■ **Problem to solve**: Scan the records below for the line with "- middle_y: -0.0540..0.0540" and the line with "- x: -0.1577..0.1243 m". Repeat those two lines and every line between them exactly, and nothing else.

■ **Supplied records**:
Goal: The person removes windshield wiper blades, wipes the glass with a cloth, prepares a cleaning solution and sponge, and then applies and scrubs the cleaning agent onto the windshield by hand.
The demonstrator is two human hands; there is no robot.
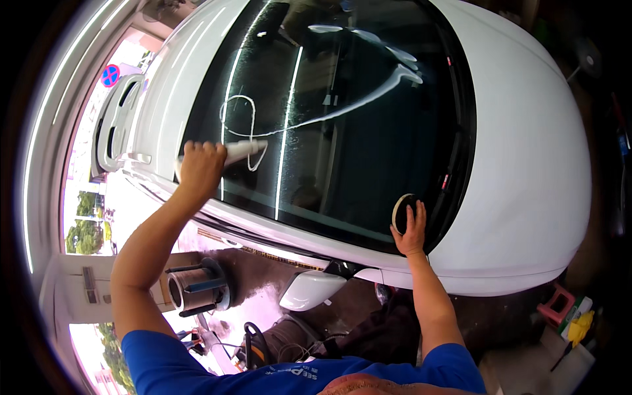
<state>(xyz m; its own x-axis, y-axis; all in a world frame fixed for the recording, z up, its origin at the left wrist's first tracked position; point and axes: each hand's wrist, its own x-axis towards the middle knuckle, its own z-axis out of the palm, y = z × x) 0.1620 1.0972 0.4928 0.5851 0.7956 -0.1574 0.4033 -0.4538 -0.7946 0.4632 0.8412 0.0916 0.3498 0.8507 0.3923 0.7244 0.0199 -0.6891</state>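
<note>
My left hand (202,165) grips a white squeeze bottle (242,149) tilted over the upper part of a white car's windshield (365,148). From near its nozzle, a thin looping line of white liquid (316,120) runs across the glass and widens toward the far side. More white streaks (365,35) lie beyond it. My right hand (412,229) is at the windshield's lower near corner. It holds a round applicator pad (406,213) with a dark back and a pale rim, by the glass. Fingers and palm hide part of the pad.
The hood (528,148) extends right, the roof (173,74) left. Wiper arms (452,133) run along the windshield's base. A side mirror (313,290) juts toward me. Below are a cylindrical stand (195,287), a vacuum-like machine (276,340), and a pink stool (558,305) beside a yellow cloth (580,327).
</note>
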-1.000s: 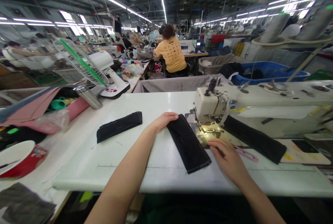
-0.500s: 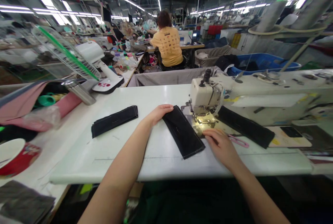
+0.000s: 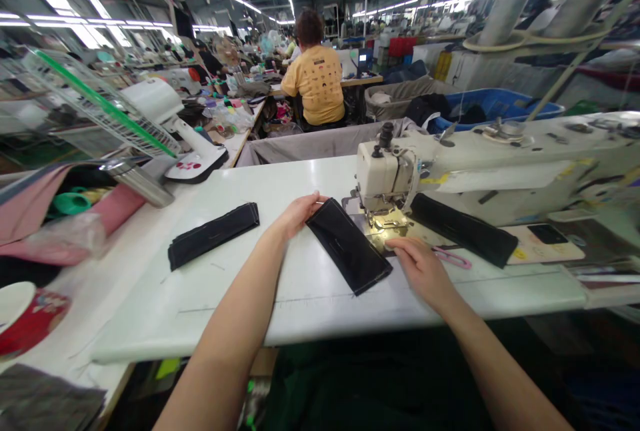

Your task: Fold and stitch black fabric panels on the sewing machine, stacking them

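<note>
Both hands flat on a black fabric strip at the sewing machine.

Black fabric strip [image 3: 349,254] lies diagonally on the white table [image 3: 310,297], far end just left of the needle area of the sewing machine [image 3: 390,177]. Left hand [image 3: 299,212]: fingers curled over the strip's far corner, touching it. Right hand [image 3: 423,271]: open, palm down, fingertips at the strip's right edge by the lit needle plate; no closed grasp seen. Pink scissors [image 3: 453,258] just right of that hand. Second black strip [image 3: 463,229] under the machine arm; a third [image 3: 214,235] lies apart, to the left.
</note>
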Demonstrator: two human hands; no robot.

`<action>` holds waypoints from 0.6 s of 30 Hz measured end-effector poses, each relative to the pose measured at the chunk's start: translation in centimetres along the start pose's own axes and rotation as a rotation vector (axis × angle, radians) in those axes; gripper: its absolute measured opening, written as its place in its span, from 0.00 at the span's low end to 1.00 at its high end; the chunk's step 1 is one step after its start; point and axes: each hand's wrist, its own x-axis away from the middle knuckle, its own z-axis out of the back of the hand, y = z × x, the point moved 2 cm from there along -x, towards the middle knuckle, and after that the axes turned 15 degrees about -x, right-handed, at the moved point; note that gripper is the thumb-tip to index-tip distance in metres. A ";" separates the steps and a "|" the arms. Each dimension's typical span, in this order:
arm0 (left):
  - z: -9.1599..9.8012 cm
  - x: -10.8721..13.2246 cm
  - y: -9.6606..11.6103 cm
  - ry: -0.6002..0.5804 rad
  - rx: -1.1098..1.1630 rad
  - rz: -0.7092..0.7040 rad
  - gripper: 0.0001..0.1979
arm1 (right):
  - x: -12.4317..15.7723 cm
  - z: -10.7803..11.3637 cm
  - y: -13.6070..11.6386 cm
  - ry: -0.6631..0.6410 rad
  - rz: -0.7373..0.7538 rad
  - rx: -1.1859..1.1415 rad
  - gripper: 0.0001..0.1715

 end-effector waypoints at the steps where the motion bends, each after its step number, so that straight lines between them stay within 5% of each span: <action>1: 0.0 0.0 0.0 -0.003 0.003 0.015 0.23 | 0.0 0.0 0.1 0.005 -0.011 -0.004 0.15; 18: -0.1 0.3 0.4 -0.009 -0.070 -0.070 0.16 | -0.3 0.1 -0.1 0.013 -0.028 -0.012 0.16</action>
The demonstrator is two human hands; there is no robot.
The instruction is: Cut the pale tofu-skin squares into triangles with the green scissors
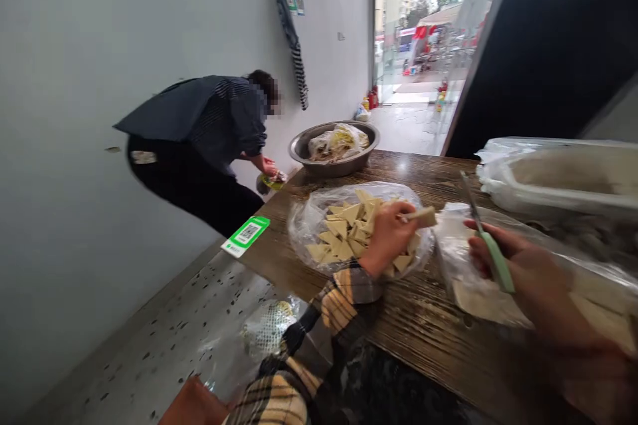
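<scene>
My left hand [391, 236] is closed on a pale beige piece [423, 216], over the right side of a plastic-lined bowl [306, 212]. Triangular beige pieces [343, 229] are heaped in that bowl. To the right, my right hand [518, 265] is wrapped round a knife [493, 255] with a light green handle, its blade pointing up and away. Beneath the knife lies a plastic-covered tray [478, 299], partly hidden by my right hand and forearm.
A metal basin [329, 166] with bagged food stands on the wooden table [413, 325] behind the bowl. A white tub [573, 179] is at the back right. At left, a person [199, 126] bends beside the table. A green code card [246, 236] lies at the table's left edge.
</scene>
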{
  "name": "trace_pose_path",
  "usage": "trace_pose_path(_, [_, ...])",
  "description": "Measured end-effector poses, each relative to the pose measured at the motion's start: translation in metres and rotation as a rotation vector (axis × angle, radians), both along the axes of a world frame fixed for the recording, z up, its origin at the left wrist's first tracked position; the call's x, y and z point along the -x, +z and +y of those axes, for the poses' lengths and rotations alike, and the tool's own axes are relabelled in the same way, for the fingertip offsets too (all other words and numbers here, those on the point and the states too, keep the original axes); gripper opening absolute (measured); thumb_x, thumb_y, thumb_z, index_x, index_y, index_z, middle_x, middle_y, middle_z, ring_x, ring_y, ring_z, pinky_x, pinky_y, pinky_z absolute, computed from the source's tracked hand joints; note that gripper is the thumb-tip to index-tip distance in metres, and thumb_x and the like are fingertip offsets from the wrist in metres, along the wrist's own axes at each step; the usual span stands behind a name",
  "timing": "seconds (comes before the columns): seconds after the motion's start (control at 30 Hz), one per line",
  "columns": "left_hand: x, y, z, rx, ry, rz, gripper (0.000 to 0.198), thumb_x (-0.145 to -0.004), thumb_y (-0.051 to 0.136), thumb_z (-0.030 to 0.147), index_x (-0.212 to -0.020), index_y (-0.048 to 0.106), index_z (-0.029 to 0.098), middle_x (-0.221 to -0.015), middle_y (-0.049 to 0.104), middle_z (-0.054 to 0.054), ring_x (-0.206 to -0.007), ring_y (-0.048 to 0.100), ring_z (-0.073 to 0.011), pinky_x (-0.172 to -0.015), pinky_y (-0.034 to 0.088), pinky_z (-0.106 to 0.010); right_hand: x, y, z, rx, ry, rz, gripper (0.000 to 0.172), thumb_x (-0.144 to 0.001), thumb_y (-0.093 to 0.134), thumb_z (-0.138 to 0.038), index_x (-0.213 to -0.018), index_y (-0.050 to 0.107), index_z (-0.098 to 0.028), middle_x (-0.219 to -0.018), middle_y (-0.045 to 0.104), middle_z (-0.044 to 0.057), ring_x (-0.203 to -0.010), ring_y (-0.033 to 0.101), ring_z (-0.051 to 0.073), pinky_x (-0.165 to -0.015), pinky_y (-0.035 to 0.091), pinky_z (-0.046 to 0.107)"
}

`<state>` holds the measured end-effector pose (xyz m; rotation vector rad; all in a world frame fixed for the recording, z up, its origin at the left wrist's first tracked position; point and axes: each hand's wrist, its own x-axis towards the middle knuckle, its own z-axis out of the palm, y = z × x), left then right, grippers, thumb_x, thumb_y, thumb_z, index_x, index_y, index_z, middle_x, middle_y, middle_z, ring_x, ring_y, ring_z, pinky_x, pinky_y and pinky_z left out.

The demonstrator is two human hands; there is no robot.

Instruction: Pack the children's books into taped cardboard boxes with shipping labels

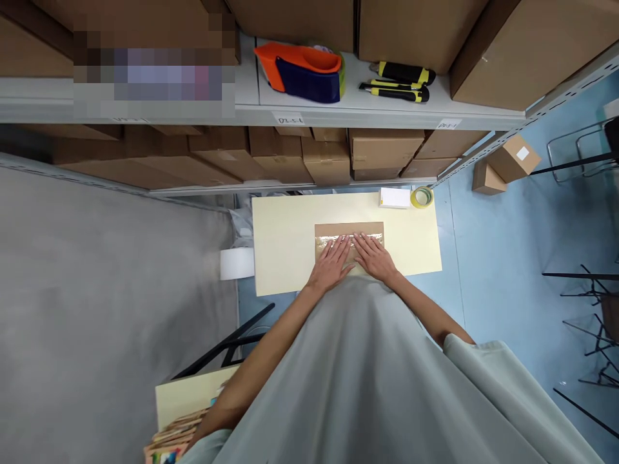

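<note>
Close to my body, a brown cardboard box (349,229) rests on the pale yellow table (285,245). A shiny strip of clear tape runs across its top. My left hand (332,263) lies flat on the taped side, fingers stretched out. Beside it my right hand (373,256) also presses flat on the box, its fingers extended and slightly apart. The fingertips of both hands nearly meet near the middle of the strip. Neither hand grips anything. My hands and forearms cover the box's near edge.
A roll of tape (422,197) and a white box (394,198) stand at the table's back right. On the shelf (232,115) above are an orange and blue tape dispenser (304,72), several utility knives (399,82) and cartons. A white roll (236,263) sits left of the table.
</note>
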<state>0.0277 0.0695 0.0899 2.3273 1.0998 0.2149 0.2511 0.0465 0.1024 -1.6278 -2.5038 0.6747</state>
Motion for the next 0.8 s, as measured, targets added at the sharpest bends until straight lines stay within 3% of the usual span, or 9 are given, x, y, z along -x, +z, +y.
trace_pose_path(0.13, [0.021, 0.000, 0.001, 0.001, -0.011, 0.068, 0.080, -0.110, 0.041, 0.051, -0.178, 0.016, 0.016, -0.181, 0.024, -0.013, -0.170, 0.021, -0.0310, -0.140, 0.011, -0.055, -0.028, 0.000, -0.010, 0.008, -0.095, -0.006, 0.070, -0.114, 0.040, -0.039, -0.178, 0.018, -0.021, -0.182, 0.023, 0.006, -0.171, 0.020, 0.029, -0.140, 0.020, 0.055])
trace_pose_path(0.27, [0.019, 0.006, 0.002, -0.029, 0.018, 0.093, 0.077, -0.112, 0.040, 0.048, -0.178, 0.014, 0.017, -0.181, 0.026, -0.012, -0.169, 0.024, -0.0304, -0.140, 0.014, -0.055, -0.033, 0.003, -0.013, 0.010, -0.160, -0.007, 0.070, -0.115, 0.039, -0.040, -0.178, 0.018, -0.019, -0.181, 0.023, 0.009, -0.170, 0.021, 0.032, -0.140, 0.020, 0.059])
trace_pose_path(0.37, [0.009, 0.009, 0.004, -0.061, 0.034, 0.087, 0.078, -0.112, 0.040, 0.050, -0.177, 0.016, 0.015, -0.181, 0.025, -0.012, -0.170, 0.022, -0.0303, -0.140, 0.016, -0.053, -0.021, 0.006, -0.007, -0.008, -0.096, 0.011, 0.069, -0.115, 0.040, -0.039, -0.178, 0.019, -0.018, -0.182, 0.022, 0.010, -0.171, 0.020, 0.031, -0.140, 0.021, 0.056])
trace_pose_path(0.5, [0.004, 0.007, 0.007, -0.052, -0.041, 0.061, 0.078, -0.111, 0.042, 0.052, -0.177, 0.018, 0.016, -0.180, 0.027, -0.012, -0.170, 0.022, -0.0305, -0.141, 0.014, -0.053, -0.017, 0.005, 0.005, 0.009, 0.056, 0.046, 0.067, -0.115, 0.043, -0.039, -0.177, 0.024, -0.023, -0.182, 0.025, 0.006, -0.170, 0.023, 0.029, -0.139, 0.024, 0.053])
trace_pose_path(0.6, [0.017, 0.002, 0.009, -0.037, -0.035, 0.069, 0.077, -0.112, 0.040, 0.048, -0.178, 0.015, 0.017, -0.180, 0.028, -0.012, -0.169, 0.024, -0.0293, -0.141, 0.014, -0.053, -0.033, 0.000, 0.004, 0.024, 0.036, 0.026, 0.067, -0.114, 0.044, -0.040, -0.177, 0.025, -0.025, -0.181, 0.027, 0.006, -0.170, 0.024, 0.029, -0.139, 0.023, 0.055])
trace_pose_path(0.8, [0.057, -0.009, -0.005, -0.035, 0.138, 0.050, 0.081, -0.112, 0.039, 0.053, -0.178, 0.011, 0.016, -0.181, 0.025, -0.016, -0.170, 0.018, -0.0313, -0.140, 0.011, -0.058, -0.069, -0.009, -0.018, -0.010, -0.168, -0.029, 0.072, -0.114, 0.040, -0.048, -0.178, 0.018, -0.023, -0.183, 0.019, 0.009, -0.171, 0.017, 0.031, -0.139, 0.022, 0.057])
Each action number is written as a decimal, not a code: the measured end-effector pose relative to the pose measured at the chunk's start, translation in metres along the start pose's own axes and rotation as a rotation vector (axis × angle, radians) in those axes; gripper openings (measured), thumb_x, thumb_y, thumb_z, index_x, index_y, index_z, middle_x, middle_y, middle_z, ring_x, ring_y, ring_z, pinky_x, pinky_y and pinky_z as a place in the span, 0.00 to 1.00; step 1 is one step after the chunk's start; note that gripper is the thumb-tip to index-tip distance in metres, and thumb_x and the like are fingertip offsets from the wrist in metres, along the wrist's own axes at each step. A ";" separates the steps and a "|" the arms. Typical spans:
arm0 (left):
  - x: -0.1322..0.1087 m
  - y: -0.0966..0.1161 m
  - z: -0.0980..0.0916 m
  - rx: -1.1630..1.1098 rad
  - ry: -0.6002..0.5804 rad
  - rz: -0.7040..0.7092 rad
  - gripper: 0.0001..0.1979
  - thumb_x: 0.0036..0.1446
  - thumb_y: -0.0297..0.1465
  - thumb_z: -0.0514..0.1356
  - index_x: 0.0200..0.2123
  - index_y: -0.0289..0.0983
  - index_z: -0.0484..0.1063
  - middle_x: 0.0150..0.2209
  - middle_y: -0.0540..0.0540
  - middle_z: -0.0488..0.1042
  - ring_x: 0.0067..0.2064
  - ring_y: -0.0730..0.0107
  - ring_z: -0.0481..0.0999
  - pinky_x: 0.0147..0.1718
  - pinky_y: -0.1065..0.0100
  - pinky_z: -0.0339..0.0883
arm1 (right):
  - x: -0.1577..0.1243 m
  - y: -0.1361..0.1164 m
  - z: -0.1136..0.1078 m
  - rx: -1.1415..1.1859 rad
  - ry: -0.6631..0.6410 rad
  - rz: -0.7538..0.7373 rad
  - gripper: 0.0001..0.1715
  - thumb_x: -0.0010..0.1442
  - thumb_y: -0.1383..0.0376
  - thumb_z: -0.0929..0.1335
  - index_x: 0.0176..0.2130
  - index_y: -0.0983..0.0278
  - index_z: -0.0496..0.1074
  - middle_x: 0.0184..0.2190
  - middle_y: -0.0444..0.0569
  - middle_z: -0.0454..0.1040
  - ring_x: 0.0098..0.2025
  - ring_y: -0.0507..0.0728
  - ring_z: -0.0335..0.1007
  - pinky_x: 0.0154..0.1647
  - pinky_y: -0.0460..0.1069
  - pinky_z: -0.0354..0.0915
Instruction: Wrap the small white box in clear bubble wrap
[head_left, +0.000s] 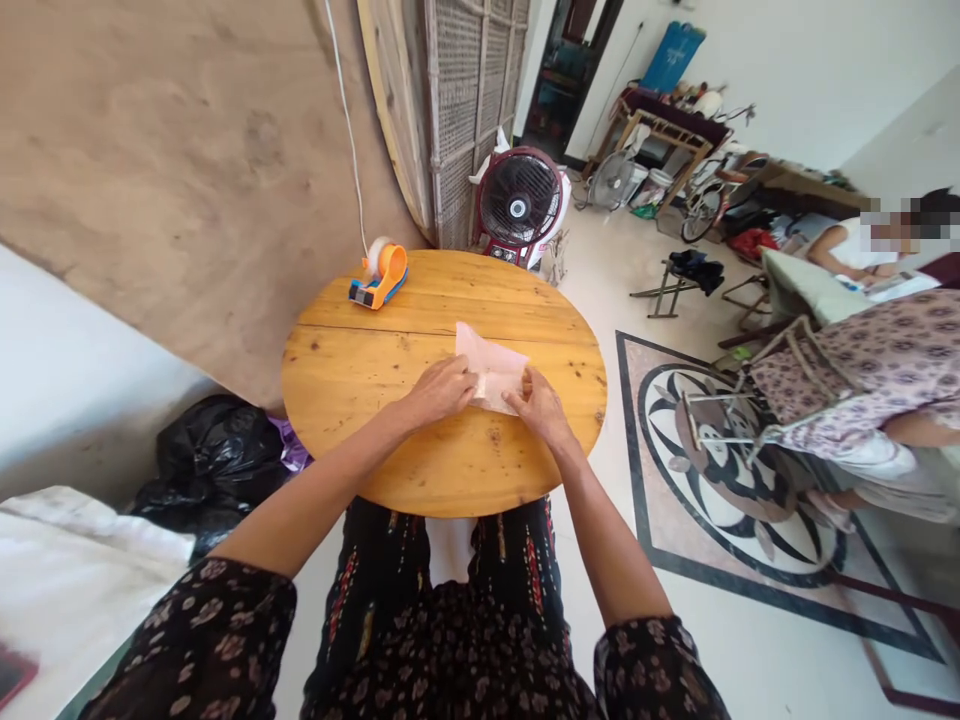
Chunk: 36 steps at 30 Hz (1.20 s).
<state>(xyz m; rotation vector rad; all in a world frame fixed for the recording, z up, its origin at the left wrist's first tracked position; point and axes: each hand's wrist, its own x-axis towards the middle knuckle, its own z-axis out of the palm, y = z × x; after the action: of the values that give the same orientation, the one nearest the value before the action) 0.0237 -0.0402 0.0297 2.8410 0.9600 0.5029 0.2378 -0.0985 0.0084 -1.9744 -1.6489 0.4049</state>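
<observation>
A pale pink folded paper or thin plastic sheet [491,368] lies on the round wooden table [360,370], a little right of its middle. My left hand [441,390] rests on the sheet's near left edge, its fingers curled and pinching it. At the near right edge, my right hand [538,404] grips the sheet, fingers bent over it. Both hands sit close together at the sheet's near side. An orange and blue tape dispenser [381,275] stands at the table's far left, well away from my hands.
A red floor fan [519,207] stands just behind the table. Black bags [210,460] lie on the floor at the left. Another person sits at the right near a patterned cloth [885,360]. A patterned floor inlay [720,490] lies to the right.
</observation>
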 end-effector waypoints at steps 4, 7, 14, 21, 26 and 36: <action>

■ **Solution**:
  - middle_y: -0.0540..0.0540
  - middle_z: -0.0488..0.1042
  - ring_x: 0.0067..0.2064
  - ring_y: -0.0730..0.0107
  - ring_z: -0.0481..0.0999
  - pinky_x: 0.0147..0.1718
  - pinky_y: -0.1065..0.0100
  - pinky_z: -0.0339..0.0883
arm1 (right):
  - x: -0.1577..0.1243 m

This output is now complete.